GOAL OF THE EXERCISE: Will you return, word for word, only the lines from the top of the data below down to and including the one with "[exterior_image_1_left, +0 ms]"?

** DATA TO EXAMINE follows **

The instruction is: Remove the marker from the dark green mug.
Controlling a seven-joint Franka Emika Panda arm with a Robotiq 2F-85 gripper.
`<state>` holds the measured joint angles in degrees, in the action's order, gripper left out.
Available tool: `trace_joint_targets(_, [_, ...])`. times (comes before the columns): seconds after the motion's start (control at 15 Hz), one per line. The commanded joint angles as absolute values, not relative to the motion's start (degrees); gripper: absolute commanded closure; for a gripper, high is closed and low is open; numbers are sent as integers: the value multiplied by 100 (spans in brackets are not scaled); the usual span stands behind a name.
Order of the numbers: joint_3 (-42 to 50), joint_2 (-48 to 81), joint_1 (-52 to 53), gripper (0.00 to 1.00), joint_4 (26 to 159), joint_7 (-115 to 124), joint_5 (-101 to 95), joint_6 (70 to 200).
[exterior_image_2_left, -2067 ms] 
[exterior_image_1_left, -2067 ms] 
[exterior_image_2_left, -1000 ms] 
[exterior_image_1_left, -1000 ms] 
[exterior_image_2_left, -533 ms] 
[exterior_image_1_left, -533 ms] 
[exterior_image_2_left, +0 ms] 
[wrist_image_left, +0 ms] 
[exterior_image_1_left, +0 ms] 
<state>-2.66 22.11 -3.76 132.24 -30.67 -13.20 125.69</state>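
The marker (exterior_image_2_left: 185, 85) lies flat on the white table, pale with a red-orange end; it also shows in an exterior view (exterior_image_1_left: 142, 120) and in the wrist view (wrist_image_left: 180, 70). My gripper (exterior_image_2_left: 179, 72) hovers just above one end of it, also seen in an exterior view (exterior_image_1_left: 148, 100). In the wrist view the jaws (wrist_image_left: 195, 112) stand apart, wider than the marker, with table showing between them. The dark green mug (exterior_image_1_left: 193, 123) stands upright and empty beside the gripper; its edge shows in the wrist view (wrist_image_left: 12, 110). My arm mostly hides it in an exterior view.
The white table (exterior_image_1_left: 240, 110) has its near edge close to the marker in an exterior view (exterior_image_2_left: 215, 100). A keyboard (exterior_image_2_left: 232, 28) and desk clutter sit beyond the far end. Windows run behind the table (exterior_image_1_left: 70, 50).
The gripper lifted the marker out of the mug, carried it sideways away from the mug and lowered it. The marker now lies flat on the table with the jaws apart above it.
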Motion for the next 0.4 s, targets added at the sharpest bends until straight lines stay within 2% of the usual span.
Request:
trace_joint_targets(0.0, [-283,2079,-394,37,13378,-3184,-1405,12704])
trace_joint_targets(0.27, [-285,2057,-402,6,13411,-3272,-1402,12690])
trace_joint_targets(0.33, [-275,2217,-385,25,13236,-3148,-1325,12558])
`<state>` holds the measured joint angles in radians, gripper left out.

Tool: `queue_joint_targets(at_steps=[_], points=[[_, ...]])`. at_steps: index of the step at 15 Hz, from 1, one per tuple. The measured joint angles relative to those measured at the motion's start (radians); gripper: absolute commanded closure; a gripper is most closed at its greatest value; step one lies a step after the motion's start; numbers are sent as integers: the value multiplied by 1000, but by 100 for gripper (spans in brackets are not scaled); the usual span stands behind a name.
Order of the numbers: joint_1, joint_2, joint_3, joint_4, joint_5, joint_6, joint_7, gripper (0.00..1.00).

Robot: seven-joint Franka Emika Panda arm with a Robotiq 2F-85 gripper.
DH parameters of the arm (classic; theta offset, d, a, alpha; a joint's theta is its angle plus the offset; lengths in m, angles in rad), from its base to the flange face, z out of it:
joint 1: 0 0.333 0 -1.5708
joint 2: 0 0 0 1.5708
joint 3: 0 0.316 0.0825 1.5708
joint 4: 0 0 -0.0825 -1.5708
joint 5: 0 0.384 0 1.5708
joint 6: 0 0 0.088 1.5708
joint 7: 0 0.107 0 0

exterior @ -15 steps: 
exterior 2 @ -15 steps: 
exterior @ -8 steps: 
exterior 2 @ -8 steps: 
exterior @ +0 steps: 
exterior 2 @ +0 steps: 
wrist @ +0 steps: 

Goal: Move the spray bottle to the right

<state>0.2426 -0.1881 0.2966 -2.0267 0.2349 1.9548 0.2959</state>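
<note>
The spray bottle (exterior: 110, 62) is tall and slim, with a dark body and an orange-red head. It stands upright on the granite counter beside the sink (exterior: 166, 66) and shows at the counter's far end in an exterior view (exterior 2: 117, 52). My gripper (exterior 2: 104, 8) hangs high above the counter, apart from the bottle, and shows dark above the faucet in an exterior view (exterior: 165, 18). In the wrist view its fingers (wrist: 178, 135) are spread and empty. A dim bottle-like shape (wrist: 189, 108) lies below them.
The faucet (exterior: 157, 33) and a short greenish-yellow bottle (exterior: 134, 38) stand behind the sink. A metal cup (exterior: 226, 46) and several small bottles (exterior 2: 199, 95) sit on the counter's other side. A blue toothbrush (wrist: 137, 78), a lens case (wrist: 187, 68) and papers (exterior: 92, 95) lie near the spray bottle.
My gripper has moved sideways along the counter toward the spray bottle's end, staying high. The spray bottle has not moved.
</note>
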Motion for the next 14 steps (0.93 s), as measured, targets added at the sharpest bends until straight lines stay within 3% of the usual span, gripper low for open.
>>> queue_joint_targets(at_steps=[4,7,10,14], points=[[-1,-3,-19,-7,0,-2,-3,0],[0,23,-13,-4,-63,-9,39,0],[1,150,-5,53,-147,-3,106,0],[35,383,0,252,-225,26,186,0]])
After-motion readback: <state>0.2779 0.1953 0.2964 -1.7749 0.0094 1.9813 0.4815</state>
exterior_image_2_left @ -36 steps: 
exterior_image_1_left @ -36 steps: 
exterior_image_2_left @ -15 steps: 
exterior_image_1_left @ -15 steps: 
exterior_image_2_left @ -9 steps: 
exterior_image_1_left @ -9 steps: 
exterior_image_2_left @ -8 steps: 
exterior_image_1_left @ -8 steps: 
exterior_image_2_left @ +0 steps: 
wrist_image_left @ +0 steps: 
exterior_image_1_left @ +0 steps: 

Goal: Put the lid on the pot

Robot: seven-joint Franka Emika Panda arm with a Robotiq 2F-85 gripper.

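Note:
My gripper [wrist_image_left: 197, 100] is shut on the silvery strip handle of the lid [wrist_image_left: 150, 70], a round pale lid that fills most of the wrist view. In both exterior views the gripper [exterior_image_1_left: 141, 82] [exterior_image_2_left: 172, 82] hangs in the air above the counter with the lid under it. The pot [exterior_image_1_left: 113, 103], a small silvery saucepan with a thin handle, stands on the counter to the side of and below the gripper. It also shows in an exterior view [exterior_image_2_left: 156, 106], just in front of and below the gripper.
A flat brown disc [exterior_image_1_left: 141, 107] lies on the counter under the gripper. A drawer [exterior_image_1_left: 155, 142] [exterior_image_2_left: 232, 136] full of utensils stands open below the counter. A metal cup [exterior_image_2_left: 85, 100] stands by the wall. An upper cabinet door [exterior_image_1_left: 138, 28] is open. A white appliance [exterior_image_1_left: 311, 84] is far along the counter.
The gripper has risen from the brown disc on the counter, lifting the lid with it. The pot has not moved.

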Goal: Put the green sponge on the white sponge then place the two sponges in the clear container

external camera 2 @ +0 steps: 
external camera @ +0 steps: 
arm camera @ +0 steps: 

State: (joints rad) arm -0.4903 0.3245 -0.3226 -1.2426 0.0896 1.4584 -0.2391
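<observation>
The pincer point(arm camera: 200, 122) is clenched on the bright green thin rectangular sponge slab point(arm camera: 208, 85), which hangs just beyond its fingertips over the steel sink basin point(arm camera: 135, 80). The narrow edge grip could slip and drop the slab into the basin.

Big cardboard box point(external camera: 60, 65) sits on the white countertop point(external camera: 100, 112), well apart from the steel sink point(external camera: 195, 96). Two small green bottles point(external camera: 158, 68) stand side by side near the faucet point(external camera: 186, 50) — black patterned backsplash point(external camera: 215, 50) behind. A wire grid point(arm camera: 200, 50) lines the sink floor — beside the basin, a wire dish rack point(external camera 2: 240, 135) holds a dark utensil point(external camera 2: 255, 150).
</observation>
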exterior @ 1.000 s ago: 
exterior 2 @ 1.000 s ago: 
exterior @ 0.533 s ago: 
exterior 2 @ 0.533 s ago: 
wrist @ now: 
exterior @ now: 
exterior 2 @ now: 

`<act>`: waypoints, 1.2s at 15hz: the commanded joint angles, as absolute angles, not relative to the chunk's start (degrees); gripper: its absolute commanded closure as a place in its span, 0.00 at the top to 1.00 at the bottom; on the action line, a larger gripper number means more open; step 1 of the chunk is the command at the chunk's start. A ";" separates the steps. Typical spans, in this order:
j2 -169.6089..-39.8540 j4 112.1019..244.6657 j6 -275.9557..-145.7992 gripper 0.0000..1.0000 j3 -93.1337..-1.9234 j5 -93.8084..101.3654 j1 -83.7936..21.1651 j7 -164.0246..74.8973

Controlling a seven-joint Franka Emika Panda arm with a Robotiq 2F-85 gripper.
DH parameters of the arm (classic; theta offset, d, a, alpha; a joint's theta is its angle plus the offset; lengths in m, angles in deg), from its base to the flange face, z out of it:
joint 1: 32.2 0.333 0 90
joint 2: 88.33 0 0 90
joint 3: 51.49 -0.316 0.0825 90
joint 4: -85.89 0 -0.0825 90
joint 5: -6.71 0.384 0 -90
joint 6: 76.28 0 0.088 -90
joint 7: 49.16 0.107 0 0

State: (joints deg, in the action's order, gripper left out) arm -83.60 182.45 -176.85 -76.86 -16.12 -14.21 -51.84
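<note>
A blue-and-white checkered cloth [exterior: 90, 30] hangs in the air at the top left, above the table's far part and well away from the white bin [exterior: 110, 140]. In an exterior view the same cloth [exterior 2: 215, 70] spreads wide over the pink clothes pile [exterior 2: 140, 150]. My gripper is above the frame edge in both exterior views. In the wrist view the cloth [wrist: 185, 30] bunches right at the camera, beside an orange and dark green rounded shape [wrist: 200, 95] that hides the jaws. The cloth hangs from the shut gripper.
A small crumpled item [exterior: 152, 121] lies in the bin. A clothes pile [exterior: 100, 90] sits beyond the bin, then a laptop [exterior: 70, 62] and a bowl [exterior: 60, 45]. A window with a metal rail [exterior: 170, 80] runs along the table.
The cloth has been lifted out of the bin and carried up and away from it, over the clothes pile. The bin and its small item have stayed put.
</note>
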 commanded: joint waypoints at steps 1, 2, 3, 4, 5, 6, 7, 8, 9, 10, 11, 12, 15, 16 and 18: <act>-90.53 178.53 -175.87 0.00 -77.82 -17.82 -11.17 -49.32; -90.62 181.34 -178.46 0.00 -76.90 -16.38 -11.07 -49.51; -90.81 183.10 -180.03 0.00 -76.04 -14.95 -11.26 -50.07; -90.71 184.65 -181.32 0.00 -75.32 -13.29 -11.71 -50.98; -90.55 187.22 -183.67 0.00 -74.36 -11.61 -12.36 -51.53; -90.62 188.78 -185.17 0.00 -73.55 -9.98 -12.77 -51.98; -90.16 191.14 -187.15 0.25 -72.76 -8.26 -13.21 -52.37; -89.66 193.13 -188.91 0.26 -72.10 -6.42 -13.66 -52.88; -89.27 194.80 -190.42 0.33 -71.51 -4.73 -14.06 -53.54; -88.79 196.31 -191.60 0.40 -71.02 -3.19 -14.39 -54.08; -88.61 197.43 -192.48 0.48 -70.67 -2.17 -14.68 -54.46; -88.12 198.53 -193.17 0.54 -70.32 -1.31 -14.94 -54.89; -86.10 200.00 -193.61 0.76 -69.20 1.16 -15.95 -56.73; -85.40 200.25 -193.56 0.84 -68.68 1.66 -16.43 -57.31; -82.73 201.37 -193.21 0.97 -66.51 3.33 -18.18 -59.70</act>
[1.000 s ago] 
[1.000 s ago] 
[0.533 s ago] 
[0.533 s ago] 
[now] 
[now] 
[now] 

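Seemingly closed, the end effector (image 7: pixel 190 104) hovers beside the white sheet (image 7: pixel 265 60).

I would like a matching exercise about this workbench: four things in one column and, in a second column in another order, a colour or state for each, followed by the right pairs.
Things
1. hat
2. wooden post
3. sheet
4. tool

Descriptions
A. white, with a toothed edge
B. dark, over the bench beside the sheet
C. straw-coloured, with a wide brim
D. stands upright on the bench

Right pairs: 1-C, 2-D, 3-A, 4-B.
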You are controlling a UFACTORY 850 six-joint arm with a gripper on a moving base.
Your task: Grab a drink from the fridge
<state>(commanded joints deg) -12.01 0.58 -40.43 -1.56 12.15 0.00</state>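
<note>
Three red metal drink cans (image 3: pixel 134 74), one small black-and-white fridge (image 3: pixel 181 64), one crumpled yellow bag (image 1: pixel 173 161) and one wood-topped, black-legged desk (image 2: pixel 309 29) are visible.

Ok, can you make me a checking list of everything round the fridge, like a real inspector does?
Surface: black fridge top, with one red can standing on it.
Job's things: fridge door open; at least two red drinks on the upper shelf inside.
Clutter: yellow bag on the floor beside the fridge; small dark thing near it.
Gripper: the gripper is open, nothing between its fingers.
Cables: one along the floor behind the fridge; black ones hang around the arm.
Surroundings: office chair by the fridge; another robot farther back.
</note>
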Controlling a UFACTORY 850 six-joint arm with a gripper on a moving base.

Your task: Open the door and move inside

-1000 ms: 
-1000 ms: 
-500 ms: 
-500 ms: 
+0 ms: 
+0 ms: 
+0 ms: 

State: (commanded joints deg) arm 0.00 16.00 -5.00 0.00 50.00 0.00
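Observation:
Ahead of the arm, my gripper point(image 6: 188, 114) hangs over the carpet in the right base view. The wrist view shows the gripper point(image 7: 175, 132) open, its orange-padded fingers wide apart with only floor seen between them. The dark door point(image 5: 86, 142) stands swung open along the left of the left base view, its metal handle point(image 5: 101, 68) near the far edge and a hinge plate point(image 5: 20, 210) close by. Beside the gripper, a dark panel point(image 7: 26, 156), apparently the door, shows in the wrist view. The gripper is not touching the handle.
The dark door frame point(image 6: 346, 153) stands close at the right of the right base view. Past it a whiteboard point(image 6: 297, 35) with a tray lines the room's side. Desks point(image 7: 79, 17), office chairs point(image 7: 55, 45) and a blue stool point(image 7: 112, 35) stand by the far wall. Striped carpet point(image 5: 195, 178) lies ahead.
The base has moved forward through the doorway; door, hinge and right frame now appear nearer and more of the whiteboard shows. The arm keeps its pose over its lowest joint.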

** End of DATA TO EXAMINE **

RESULT FOR THIS TASK:
The instruction is: Remove the marker from the dark green mug.
Controlling a seven-joint Franka Emika Panda arm with a Robotiq 2F-85 gripper.
`<state>` holds the measured joint angles in degrees, in the action's order, gripper left out.
Available tool: `trace_joint_targets(_, [_, ...])`. times (comes before the columns): seconds after the motion's start (control at 15 Hz), one per line. The commanded joint angles as absolute values, not relative to the motion's start (degrees); gripper: absolute commanded closure; for a gripper, high is closed and low is open; numbers are sent as integers: the value multiplied by 100 (spans in brackets are not scaled); the usual span stands behind a name.
Order of the numbers: joint_3 (-42 to 50), joint_2 (-48 to 81), joint_1 (-52 to 53), gripper (0.00 to 1.00), joint_4 (26 to 159), joint_7 (-115 to 124), joint_5 (-101 to 95), joint_6 (70 to 200).
[exterior_image_2_left, -2067 ms] 
[exterior_image_1_left, -2067 ms] 
[exterior_image_2_left, -1000 ms] 
[exterior_image_1_left, -1000 ms] 
[exterior_image_2_left, -533 ms] 
[exterior_image_1_left, -533 ms] 
[exterior_image_2_left, +0 ms] 
[wrist_image_left, +0 ms] 
[exterior_image_1_left, +0 ms] 

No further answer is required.